Meet the computer scientist trying to solve the mystery of the long COVID
So much about the “long COVID,” more officially known as the post-acute sequelae of SARS-CoV-2 infection, or PASC, is still unknown.
Why do some patients, weeks or months after their initial infection, still have symptoms such as “brain fog”, shortness of breath, or heart problems? What types of underlying conditions, or demographic characteristics, are associated with these persistent conditions? And how many people are still suffering?
The National Institutes of Health aims to answer these and other questions by launching an initiative that brings together experts to collect data on thousands of PASC patients.
Announced in February of this year, the PASC Initiative, also known as RECOVER, is a multi-million dollar project to coordinate and support nationwide medical information analysis on “long-haul” COVID-19. In doing so, the agency hopes to improve understanding of how to treat long-term complications of the disease.
Dr Shawn Murphy, Research Information Officer at Mass General Brigham, is one of the leaders of the team serving as the PASC data resource base. During the course of the project, the DRC will facilitate the collection and analysis of standardized data in different cohort studies, while contributing to the design of the studies.
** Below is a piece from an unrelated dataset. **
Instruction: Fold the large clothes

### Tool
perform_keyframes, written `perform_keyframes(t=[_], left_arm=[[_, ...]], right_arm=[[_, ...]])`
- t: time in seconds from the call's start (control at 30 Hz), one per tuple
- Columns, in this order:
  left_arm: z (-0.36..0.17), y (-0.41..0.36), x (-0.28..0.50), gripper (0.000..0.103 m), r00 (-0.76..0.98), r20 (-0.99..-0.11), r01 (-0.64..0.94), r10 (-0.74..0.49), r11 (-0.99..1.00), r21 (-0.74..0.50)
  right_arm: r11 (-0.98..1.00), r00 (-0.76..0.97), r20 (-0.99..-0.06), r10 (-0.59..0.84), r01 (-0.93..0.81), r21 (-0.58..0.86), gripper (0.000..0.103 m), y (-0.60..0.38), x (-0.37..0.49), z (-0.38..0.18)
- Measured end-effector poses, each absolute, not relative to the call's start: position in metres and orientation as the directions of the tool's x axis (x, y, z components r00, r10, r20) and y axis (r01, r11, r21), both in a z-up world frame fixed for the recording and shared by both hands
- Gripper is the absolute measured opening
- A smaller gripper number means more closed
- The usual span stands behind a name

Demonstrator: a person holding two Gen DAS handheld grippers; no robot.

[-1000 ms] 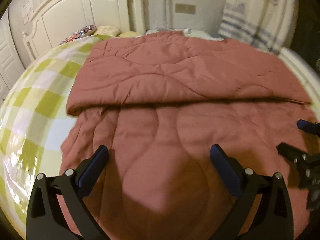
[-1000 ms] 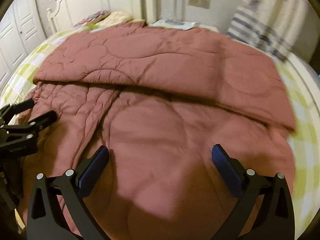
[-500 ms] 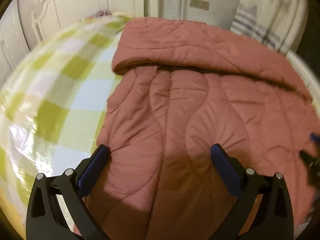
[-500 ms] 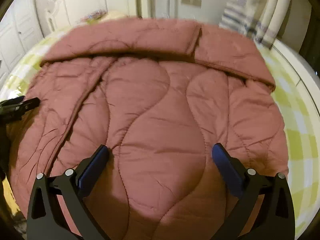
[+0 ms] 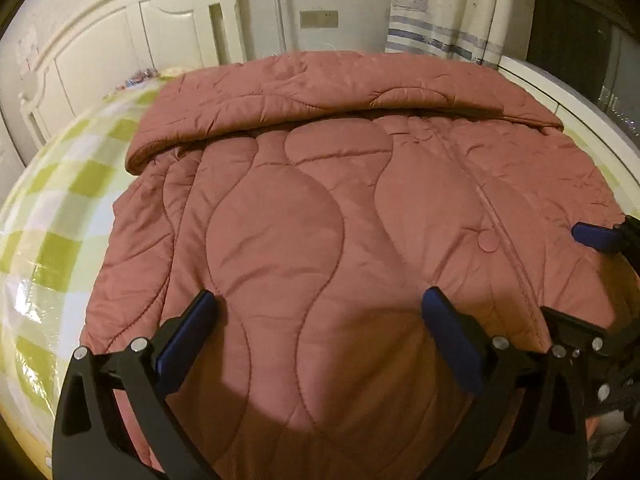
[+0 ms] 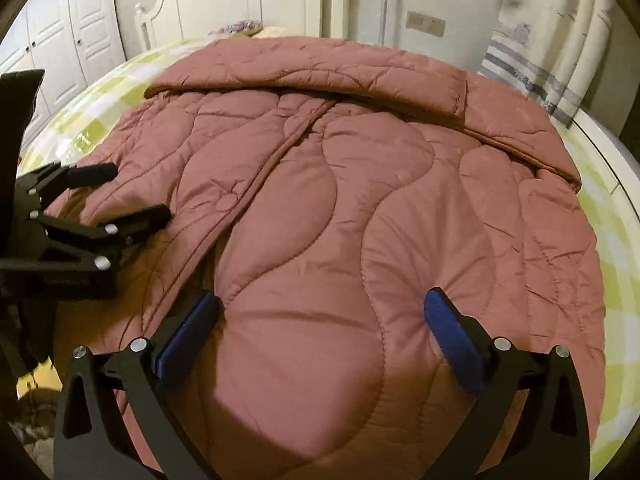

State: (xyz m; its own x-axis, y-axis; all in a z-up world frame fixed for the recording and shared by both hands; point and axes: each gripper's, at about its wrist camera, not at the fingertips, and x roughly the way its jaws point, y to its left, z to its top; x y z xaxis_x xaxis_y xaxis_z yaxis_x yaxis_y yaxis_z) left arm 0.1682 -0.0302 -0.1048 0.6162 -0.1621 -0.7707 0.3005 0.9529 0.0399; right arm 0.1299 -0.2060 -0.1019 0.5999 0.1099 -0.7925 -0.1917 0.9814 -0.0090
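A large dusty-pink quilted coat (image 5: 320, 208) lies spread on the bed, its far part folded back toward me as a flap (image 5: 320, 92). It also fills the right wrist view (image 6: 340, 200), with a front placket and round button (image 6: 226, 202). My left gripper (image 5: 320, 308) is open and empty, its blue pads resting over the near hem. My right gripper (image 6: 320, 308) is open and empty over the near hem too. The right gripper also shows at the right edge of the left wrist view (image 5: 588, 280), and the left gripper at the left of the right wrist view (image 6: 120, 192).
The bed has a green and white checked sheet (image 5: 52, 216). A white headboard (image 5: 120, 40) and wardrobe doors (image 6: 72, 40) stand behind. A striped curtain (image 5: 440, 12) hangs at the back right. The bed's white side rail (image 6: 608, 160) runs along the right.
Both grippers have drawn back and down toward the coat's near hem. More of the coat shows in both views. Both stay open.
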Motion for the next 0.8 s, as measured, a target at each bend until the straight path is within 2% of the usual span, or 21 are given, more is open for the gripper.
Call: perform_keyframes(t=[0.13,0.23,0.3,0.43,0.5,0.6,0.63,0.7,0.73,0.8], left_arm=[[-0.102,-0.005,0.163,0.101,0.626,-0.761,0.263,-0.171,0.965,0.0],[-0.111,0.016,0.154,0.101,0.632,-0.763,0.219,-0.133,0.976,0.012],[-0.113,0.026,0.15,0.101,0.653,-0.741,0.226,-0.16,0.974,-0.012],[-0.102,0.025,0.147,0.101,0.651,-0.747,0.19,-0.133,0.982,-0.008],[-0.09,0.015,0.133,0.101,0.673,-0.717,0.228,-0.18,0.973,-0.03],[-0.082,-0.01,0.107,0.101,0.723,-0.663,0.315,-0.194,0.947,0.067],[-0.089,-0.023,0.102,0.101,0.726,-0.667,0.341,-0.169,0.93,0.135],[-0.109,-0.037,0.102,0.101,0.703,-0.698,0.356,-0.136,0.917,0.179],[-0.11,-0.029,0.101,0.101,0.716,-0.677,0.339,-0.17,0.932,0.125],[-0.111,-0.019,0.106,0.101,0.681,-0.702,0.348,-0.208,0.936,0.06]], right_arm=[[0.994,0.637,-0.768,0.062,-0.109,-0.011,0.098,-0.236,0.118,-0.091],[0.999,0.644,-0.764,0.049,-0.05,0.021,0.099,-0.272,0.109,-0.104],[0.996,0.687,-0.722,0.083,-0.068,0.05,0.098,-0.287,0.098,-0.111],[0.999,0.693,-0.721,0.028,-0.034,0.006,0.098,-0.277,0.087,-0.106],[0.998,0.715,-0.698,0.044,-0.058,0.004,0.098,-0.265,0.08,-0.101],[0.99,0.743,-0.662,0.096,-0.138,-0.011,0.098,-0.242,0.07,-0.101],[0.985,0.732,-0.669,0.124,-0.173,-0.006,0.098,-0.236,0.069,-0.107],[0.985,0.748,-0.653,0.12,-0.173,-0.017,0.099,-0.231,0.07,-0.117],[0.985,0.75,-0.649,0.128,-0.171,-0.002,0.099,-0.234,0.07,-0.119],[0.983,0.735,-0.666,0.131,-0.182,-0.008,0.098,-0.237,0.072,-0.116]])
Murphy spoke with IT health news this week on the need to study PASC, the challenges of collecting and standardizing data and its hopes for the future of the project.
Q: Tell me a bit about the PASC Initiative. How did it start and what is the current state?
A: The government has launched a call for candidates. What they wanted to do was set up a pretty complicated system of data feed from hospitals, where they were going to find patients who had this really nasty COVID result.
For whatever reason, the virus leaves many of us with breathing difficulties, heart problems, or neuropsychiatric issues. One of the worst by far is this chronic fatigue syndrome – myalgic encephalomyelitis. You get that brain fog where it’s hard to focus. And of course, with that comes depression. It was a really difficult thing. And these symptoms can appear long – more than 30 days – after COVID. So that’s what we’re trying to figure out.
The starting point is with the patients. The data comes from 20 adult sites, 10 pediatric sites and seven autopsy sites: some people do not survive the syndrome or die from something else.
It is important to make sure that we get enough different diversity in our populations; we have found that COVID affects different types of populations differently. We think it’s the same mechanism – residual inflammation – but are each of these symptoms a different type of inflammation? Or does a person’s health history make general inflammation worse?
It’s something we need to figure out, nut soup.
Q: How do you plan to collect the data?
A: We’re trying to get 20,000 patients, more or less – depending on how many people are needed for the studies – from those 37 sites.
That’s sort of the starting point, and then we collect three different types of data. There is data entered manually by doctors or patients themselves, data from electronic health records and imaging data – doing MRI scans on the living and the deceased.
Q: Can you say more about this manually entered data? Where does it come from and how to extract it?
A: What will happen is that there will be two classes of manually entered data. Providers will have case report forms. They have a tour program. When the patient arrives, he asks him a lot of questions and he fills out the form specifically with the answers. We try to make the question as consistent as possible.
The second class is that of the patients themselves, who are often much more active in entering data. You can ask a patient to write down how they are feeling each day. They are often willing to put in details each day: that they drank less water one day, for example. These things are important.
It’s like a needle in a haystack as far as it’s actually able to help.
Next, we’ll use an app to capture the data.
Everything goes to the core of the data resource: the DRC. That’s what I’m leading, along with Andrea Foulkes, chief biostatistics officer at Massachusetts General Hospital, and Dr. Elizabeth Karlson, director of rheumatic disease epidemiology at Brigham and Women’s Hospital.
If you really want something awesome, get a biostatistician, a computer scientist, and an epidemiologist together. These skill sets combine well to form a cohesive plan.
Q: Are all of your study sites using the same EHR providers?
A: No. The plan is to bring all this filtered data to the DRC, where it can all be made interoperable.
The way we do this is to put it in a data meta-model called i2b2, or Informatics for Integrating Biology and the Bedside – a project that has lasted for over 15 years. This creates a place where the data can all fit together. And then you can query it with web query tools and see what kinds of data you have, and what kinds of patients have what symptoms.
Usually what you need to do is take the data out of the DSE, manipulate it to fit into the i2b2, and transport it to the DRC. And we do all of this without keeping the patient’s name.
Q: I know this is a four year study. What do your timeline goals look like?
A: They are actively trying to recruit their first patient by September 1. It is extremely aggressive. Normally it would take a year before recruiting your first patient.
We meet almost every day. It’s a very aggressive timeline. But that’s the goal, because we have to figure out what we can do for our patients. The longer this lasts, the more disabled patients will be. You can see the impact that something like this is going to have on our entire economy.
As far as we can tell, 10-15% of people who have had COVID show these kinds of symptoms. We are really talking about a huge number of patients who will have this problem.
This is going to have an incredible impact. There’s a lot of angst in going in there and doing something.
This interview has been edited and condensed for clarity.